EXERCISE PROMPT.
Your response should consist of the entire listing, transcribed exactly, with every image left out.

(SOURCE DATA Opens)

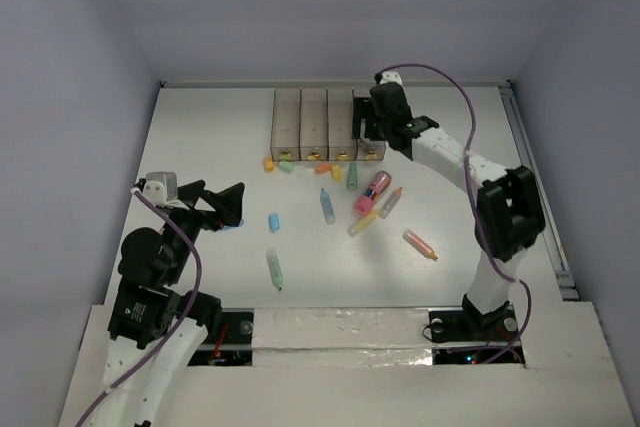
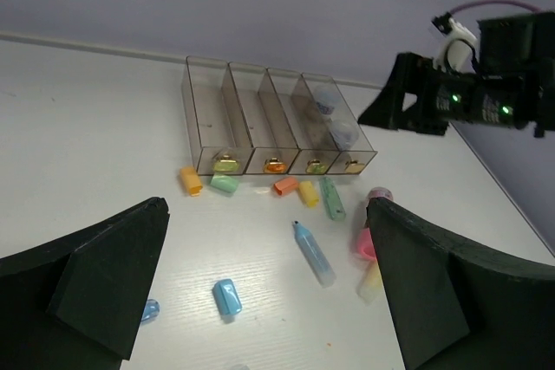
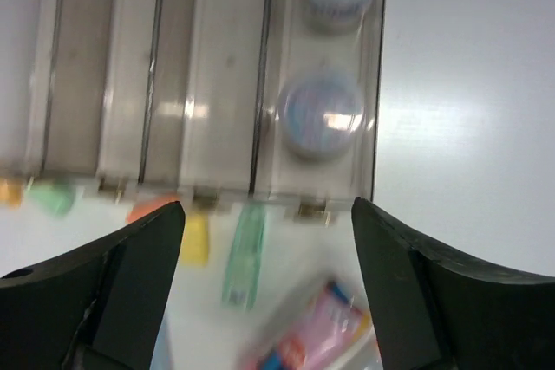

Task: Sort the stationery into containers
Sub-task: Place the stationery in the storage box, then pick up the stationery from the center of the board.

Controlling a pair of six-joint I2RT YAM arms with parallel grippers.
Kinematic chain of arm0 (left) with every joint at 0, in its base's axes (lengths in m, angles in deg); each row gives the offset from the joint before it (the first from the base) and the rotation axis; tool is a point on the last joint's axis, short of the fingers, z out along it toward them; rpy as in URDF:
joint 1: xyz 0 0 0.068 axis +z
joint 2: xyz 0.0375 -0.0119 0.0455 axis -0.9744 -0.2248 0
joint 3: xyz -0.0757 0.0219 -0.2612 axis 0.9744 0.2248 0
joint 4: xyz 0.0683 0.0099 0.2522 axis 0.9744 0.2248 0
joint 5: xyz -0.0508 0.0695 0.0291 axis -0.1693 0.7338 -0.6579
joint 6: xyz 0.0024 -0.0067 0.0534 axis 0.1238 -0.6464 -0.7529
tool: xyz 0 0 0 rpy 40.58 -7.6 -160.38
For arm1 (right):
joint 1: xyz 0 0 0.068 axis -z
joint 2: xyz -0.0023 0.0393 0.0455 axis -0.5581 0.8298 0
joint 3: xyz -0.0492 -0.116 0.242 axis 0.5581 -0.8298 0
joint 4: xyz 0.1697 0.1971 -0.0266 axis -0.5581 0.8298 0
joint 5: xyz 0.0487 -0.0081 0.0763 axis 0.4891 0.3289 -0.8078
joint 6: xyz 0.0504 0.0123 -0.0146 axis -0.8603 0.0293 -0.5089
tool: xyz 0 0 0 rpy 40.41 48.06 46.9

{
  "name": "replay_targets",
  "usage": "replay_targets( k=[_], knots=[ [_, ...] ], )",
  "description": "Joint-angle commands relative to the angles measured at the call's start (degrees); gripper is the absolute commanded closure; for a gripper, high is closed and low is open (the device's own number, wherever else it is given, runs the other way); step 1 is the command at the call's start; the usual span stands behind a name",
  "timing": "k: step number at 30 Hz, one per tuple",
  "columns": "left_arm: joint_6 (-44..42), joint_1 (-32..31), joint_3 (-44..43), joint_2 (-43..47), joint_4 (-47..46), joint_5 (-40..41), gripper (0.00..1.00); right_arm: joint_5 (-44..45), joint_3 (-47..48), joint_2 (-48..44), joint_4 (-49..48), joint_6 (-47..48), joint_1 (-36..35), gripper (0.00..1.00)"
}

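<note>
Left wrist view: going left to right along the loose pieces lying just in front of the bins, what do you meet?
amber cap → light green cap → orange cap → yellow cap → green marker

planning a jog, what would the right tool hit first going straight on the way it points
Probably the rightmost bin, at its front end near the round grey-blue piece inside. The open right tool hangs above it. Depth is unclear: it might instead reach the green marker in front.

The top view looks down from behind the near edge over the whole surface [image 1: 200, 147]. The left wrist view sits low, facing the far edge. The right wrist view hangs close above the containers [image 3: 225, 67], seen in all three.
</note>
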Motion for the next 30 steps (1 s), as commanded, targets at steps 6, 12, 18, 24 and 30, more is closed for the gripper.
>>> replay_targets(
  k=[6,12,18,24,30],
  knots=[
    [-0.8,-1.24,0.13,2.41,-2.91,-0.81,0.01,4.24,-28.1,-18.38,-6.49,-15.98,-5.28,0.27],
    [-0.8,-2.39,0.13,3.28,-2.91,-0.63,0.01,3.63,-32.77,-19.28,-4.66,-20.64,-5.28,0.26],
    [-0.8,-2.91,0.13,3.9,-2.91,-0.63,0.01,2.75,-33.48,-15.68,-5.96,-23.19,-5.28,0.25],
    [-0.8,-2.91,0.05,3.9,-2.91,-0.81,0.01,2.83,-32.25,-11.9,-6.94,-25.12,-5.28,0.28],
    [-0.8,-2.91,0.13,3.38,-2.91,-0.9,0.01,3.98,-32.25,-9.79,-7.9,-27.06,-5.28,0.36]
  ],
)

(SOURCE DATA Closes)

WRITTEN RESPONSE.
Task: Sort the stationery into containers
Sub-task: Place the stationery in the storage box, then pick up the stationery from the center of the board.

Controlling a pair of six-joint I2RT YAM arms with parallel grippers.
Kinematic chain of arm0 (left) with every joint at 0, in its base's axes (lengths in m, angles in deg); each row gives the offset from the joint before it (the first from the base) and the rotation axis; tool is a point on the last joint's axis, short of the fingers, z out along it toward them; rpy as in URDF:
joint 1: xyz 0 0 0.068 axis +z
joint 2: xyz 0.0375 -0.0119 0.0455 axis -0.9744 -0.2248 0
joint 3: xyz -0.0757 0.0219 -0.2612 axis 0.9744 0.2248 0
joint 4: xyz 0.0683 0.0099 0.2522 axis 0.9744 0.2248 0
joint 5: xyz -0.0508 0.0695 0.0291 axis -0.1693 0.7338 -0.6579
joint 6: xyz 0.0024 -0.0067 0.0534 axis 0.1238 -0.6464 -0.7529
tool: xyz 0 0 0 rpy 40.58 -7.6 -160.38
For arm1 (right):
joint 1: xyz 0 0 0.068 axis -z
joint 2: xyz -0.0023 0.0393 0.0455 axis -0.5581 0.8298 0
joint 3: xyz -0.0492 -0.116 0.242 axis 0.5581 -0.8298 0
joint 4: xyz 0.1697 0.1971 -0.0266 axis -0.5581 0.8298 0
joint 5: xyz 0.0487 -0.0081 0.0763 axis 0.4891 0.3289 -0.8078
joint 6: xyz 0.0504 0.0123 -0.0146 axis -0.8603 0.0293 -0.5089
tool: xyz 0 0 0 rpy 40.41 48.06 46.9

{
  "name": "replay_targets",
  "usage": "replay_targets( k=[_], knots=[ [_, ...] ], )",
  "description": "Joint-angle commands relative to the angles measured at the call's start (degrees); gripper is the absolute commanded closure; for a gripper, high is closed and low is open (the device's own number, wherever else it is given, runs the other way); step 1 is the command at the call's start; the usual span stands behind a name",
  "timing": "k: step number at 30 Hz, one per tuple",
  "columns": "left_arm: joint_6 (-44..42), joint_1 (-32..31), joint_3 (-44..43), joint_2 (-43..47), joint_4 (-47..46), joint_5 (-40..41), gripper (0.00..1.00); right_arm: joint_5 (-44..45), joint_3 (-47..48), joint_2 (-48..44), joint_4 (-49..48), joint_6 (-47..48), joint_1 (-36..35), gripper (0.00..1.00)"
}

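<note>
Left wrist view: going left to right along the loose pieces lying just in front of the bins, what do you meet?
amber cap → light green cap → orange cap → yellow cap → green marker

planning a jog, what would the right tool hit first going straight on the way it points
Probably the rightmost bin, at its front end near the round grey-blue piece inside. The open right tool hangs above it. Depth is unclear: it might instead reach the green marker in front.

The top view looks down from behind the near edge over the whole surface [image 1: 200, 147]. The left wrist view sits low, facing the far edge. The right wrist view hangs close above the containers [image 3: 225, 67], seen in all three.
</note>
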Motion for the next 30 steps (1 s), as commanded, targets at steps 6, 12, 18, 24 and 30, more is closed for the gripper.
>>> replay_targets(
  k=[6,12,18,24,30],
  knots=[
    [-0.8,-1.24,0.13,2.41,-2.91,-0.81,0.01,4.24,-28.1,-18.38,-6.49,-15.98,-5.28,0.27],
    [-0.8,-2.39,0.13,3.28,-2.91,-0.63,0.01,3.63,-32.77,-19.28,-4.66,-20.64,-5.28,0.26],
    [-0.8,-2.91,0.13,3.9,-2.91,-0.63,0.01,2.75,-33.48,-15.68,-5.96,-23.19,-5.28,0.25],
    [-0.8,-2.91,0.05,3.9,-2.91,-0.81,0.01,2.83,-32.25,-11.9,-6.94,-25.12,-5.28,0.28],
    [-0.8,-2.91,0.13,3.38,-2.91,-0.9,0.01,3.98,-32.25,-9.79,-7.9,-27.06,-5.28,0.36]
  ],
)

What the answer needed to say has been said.